The left has its idols and the right has its idols. The market has its idols. Nations have their idols. Technology has its idols.


Christians have their idols too.


We can make idols of certainty, influence, nostalgia, church growth, comfort or spiritual experiences detached from costly discipleship.


The question is not whether we worship.

The question is what we worship.


These questions are not abstract.


I think of people I have met over the years through Lighthouse and other communities. Men and women in recovery. People carrying trauma. People living with poverty. People who have buried loved ones. People who have experienced homelessness. People whose lives have been marked by addiction, prison, violence or loss.


Many have every reason to become bitter.


Yet sometimes suffering deepens them rather than hardens them.


Sometimes they become gentler, more compassionate, more patient and more generous. Not because life has become easier but because grace has met them in the midst of it.


I have seen people who lost almost everything become astonishingly generous. I have seen people carrying deep wounds become sources of healing for others. I have seen people who once lived chaotically become anchors of stability within their communities.


That too is cruciform adaptation.


It is not escaping reality.

It is being transformed within it.


The future may be more turbulent than many of us would like to imagine. Climate pressures may increase. Political divisions may deepen. Economic instability may become more acute. We cannot know exactly what lies ahead.
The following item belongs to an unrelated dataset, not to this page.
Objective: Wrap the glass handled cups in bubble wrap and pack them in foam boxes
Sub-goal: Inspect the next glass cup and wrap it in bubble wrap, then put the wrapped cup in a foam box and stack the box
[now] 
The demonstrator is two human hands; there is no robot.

The first Christians could not know what would become of Jerusalem either. They could not control Rome. They could not predict the future. Yet what they lacked in certainty they made up for in discipleship. They devoted themselves to prayer, worship, hospitality and mutual care. They learned how to live together. They shared what they had. They welcomed strangers. They cared for widows and the poor. They sought, however imperfectly, to embody the teaching of Jesus in the midst of a changing world.


Perhaps that is our calling too.


Not because the challenges facing us are identical to theirs. They are not. But because the deeper task remains the same. The church is called to become a people whose lives are increasingly shaped by Christ rather than by fear, outrage, tribalism or despair.


That is what I mean by cruciform adaptation.


It is not withdrawing from the world, nor is it placing our hope in politics, technology or economic growth. It is learning how to remain faithful within the world we actually inhabit. It is allowing the pressures of our age to drive us deeper into prayer, deeper into community, deeper into truthfulness, deeper into love of neighbour and even love of enemy.


The task of the church is not to predict every storm that may lie ahead. The task is to become the kind of people who can remain faithful within it. The question is not simply what happens next. The deeper question is who we become as it does.


When Jesus looked across Jerusalem, he wept because the city did not know the things that made for peace.


That question remains before every generation.


Do we know the things that make for peace?


And are we willing to practise them now, before we need them even more than we do today?